Yesterday, the U.S. District Court for the Middle District of Florida entered an order dismissing a lawsuit in which the plaintiffs challenged the constitutionality of the Leahy-Smith America Invents Act (AIA). The case is Madstad Engineering, Inc. v. U.S. Patent and Trademark Office.

The plaintiffs, Madstad Engineering, Inc., and Mark Stadnyk, sued the U.S. Patent and Trademark Office (USPTO) and others, alleging that the AIA was unconstitutional. More specifically, the plaintiffs alleged that the AIA was incompatible with the Intellectual Property Clause of the United States Constitution.

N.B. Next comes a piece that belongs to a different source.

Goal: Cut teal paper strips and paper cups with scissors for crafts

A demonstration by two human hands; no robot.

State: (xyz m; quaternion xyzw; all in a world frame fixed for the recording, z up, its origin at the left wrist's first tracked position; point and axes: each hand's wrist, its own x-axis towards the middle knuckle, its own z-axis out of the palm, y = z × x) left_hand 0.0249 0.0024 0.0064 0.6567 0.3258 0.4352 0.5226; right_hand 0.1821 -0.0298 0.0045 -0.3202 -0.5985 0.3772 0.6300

This clause provides Congress with the power “to promote the Progress of Science and useful Arts, by securing for limited Times to Authors and Inventors the exclusive Right to the respective Writings and Discoveries.” Plaintiffs contended that the Constitution requires patents to be granted to the first to invent, not to the first inventor to file as the AIA largely contemplates.

The court did not directly reach the merits of the Constitutional challenge. Rather, on the UPSTO’s motion to dismiss, the court held that the plaintiffs lacked standing to maintain suit. The court dismissed the case on this basis. 

Fitch Even attorneys will continue to monitor the Madstad Engineering case for any appeal.